— WORK TO BE COMPLETED —
Output each line of the listing exactly, though pictures are not to appear.

— GIVEN DATA —

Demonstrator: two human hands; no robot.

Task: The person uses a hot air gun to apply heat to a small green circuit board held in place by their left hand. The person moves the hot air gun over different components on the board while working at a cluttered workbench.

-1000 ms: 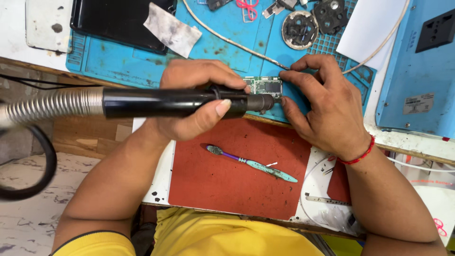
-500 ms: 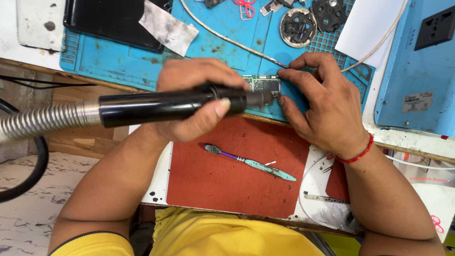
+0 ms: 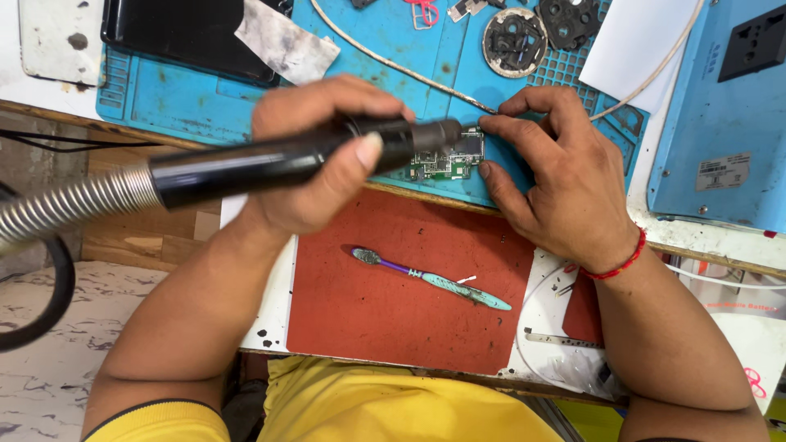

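Here, the blue work mat (image 3: pixel 205 98) on your desk (image 3: pixel 720 237) has moulded compartments along its far edge, and a round perforated metal part (image 3: pixel 514 41) and a dark plastic part (image 3: pixel 573 20) lie in that gridded area; what else sits in those cells is too small to tell. Your left hand (image 3: pixel 319 155) is clamped around the black hot-air handpiece (image 3: pixel 286 160), its metal nozzle right over the small green circuit board (image 3: pixel 449 160) on the mat's near edge. Your right hand (image 3: pixel 557 176) has its fingers together, pinching the board's right end. A toothbrush (image 3: pixel 430 278) lies on the red mat (image 3: pixel 401 295), well apart from both hands. Compared with a moment ago, the handpiece and board sit in nearly the same spot; only the view has drifted slightly.
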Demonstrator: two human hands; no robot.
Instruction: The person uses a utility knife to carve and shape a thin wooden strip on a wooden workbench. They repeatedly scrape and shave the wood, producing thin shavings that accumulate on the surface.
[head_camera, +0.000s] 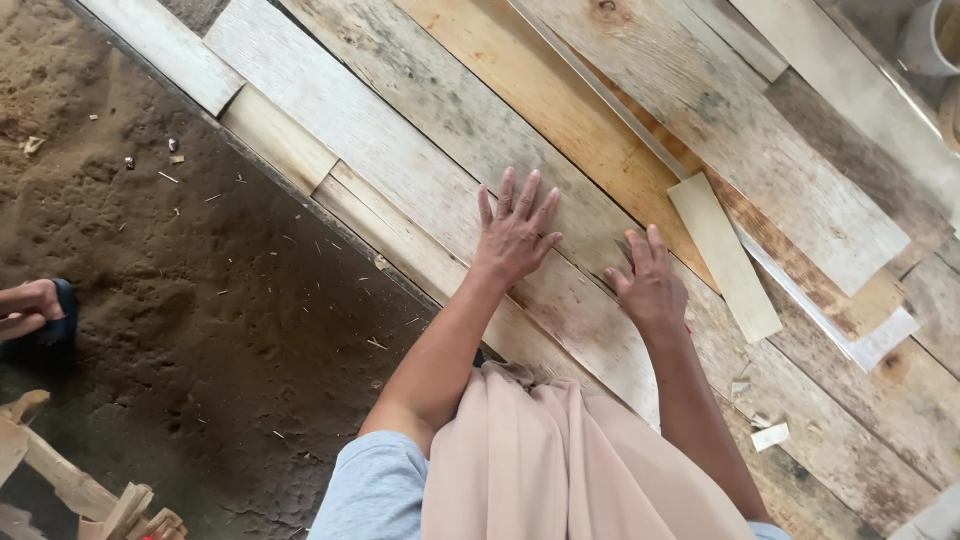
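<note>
Wood boards lie side by side, mostly placed. Dirt floor (150, 250) at left, another person's foot (35, 310) at its edge. Left hand (515, 235) is flat, fingers spread, pressing a pale weathered plank (400, 150). Right hand (650, 285) is half curled on the neighbouring board, holding nothing. Short loose strip (725, 255) lies just right, unplaced.

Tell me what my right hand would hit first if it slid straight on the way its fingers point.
Probably the small pale slat just beyond the right hand, lying across the boards; the line may pass just left of it.
</note>
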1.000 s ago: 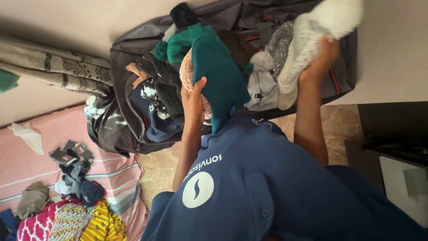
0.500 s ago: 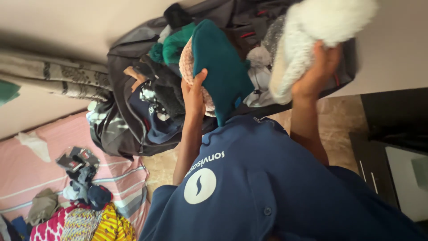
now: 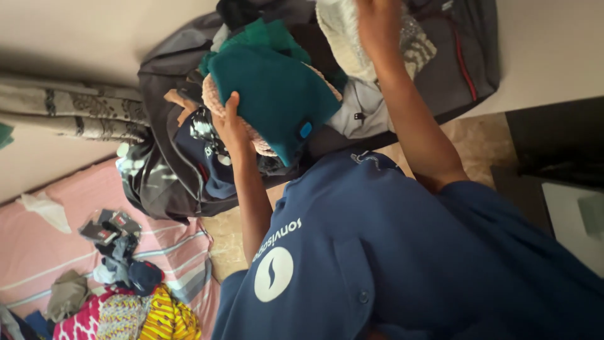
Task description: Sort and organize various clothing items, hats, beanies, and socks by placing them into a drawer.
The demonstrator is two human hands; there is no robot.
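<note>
Change: half a second back we had the right hand (image 3: 377, 25) raised with the cream woolly hat (image 3: 343, 34) held clear of the bag; now it is down on the pile at top centre of the frame, hat pressed among the other clothes.
Change, left: the left hand (image 3: 231, 126) has slid leftward in the frame, and the teal knit piece (image 3: 270, 94) now lies flatter across it.
Reading: we judge the cream hat is being set back into the bag while the teal one is kept up.
Left fingers: closed under the teal piece and the pink knit (image 3: 251, 129) beneath it, thumb on the edge.
Right fingers: on the cream hat; whether they clasp it or only rest there we cannot tell, as the hand is cut by the frame's top.
Teal piece: thick, soft, folded, a small blue tab at its lower edge; centre top, above the open grey bag (image 3: 465, 69).
Around: pink striped bed (image 3: 38, 233) lower left, with loose socks (image 3: 116, 252) and bright patterned cloth (image 3: 126, 318).
</note>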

— ANSWER FOR THIS EXERCISE —
Demonstrator: two human hands; no robot.

Task: The person uses a hot air gun to apply heat to a small green circuit board held in place by their left hand. The person moves the hot air gun over different components on the board while working at a cluttered workbench.

-1000 ms: 
-500 ms: 
+0 ms: 

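Here, the blue work mat (image 3: pixel 205 98) on your desk (image 3: pixel 720 237) has moulded compartments along its far edge, and a round perforated metal part (image 3: pixel 514 41) and a dark plastic part (image 3: pixel 573 20) lie in that gridded area; what else sits in those cells is too small to tell. Your left hand (image 3: pixel 319 155) is clamped around the black hot-air handpiece (image 3: pixel 286 160), its metal nozzle right over the small green circuit board (image 3: pixel 449 160) on the mat's near edge. Your right hand (image 3: pixel 557 176) has its fingers together, pinching the board's right end. A toothbrush (image 3: pixel 430 278) lies on the red mat (image 3: pixel 401 295), well apart from both hands. Compared with a moment ago, the handpiece and board sit in nearly the same spot; only the view has drifted slightly.
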Demonstrator: two human hands; no robot.
Instruction: The person uses a utility knife to carve and shape a thin wooden strip on a wooden workbench. They repeatedly scrape and shave the wood, producing thin shavings that accumulate on the surface.
[head_camera, +0.000s] 
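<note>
Wood boards lie side by side, mostly placed. Dirt floor (150, 250) at left, another person's foot (35, 310) at its edge. Left hand (515, 235) is flat, fingers spread, pressing a pale weathered plank (400, 150). Right hand (650, 285) is half curled on the neighbouring board, holding nothing. Short loose strip (725, 255) lies just right, unplaced.

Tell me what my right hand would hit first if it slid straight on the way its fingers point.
Probably the small pale slat just beyond the right hand, lying across the boards; the line may pass just left of it.
</note>
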1.000 s ago: 
0.500 s ago: 
now: 
Task description: Sort and organize various clothing items, hats, beanies, and socks by placing them into a drawer.
The demonstrator is two human hands; there is no robot.
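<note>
Change: half a second back we had the right hand (image 3: 377, 25) raised with the cream woolly hat (image 3: 343, 34) held clear of the bag; now it is down on the pile at top centre of the frame, hat pressed among the other clothes.
Change, left: the left hand (image 3: 231, 126) has slid leftward in the frame, and the teal knit piece (image 3: 270, 94) now lies flatter across it.
Reading: we judge the cream hat is being set back into the bag while the teal one is kept up.
Left fingers: closed under the teal piece and the pink knit (image 3: 251, 129) beneath it, thumb on the edge.
Right fingers: on the cream hat; whether they clasp it or only rest there we cannot tell, as the hand is cut by the frame's top.
Teal piece: thick, soft, folded, a small blue tab at its lower edge; centre top, above the open grey bag (image 3: 465, 69).
Around: pink striped bed (image 3: 38, 233) lower left, with loose socks (image 3: 116, 252) and bright patterned cloth (image 3: 126, 318).
</note>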

This answer leaves nothing further to address.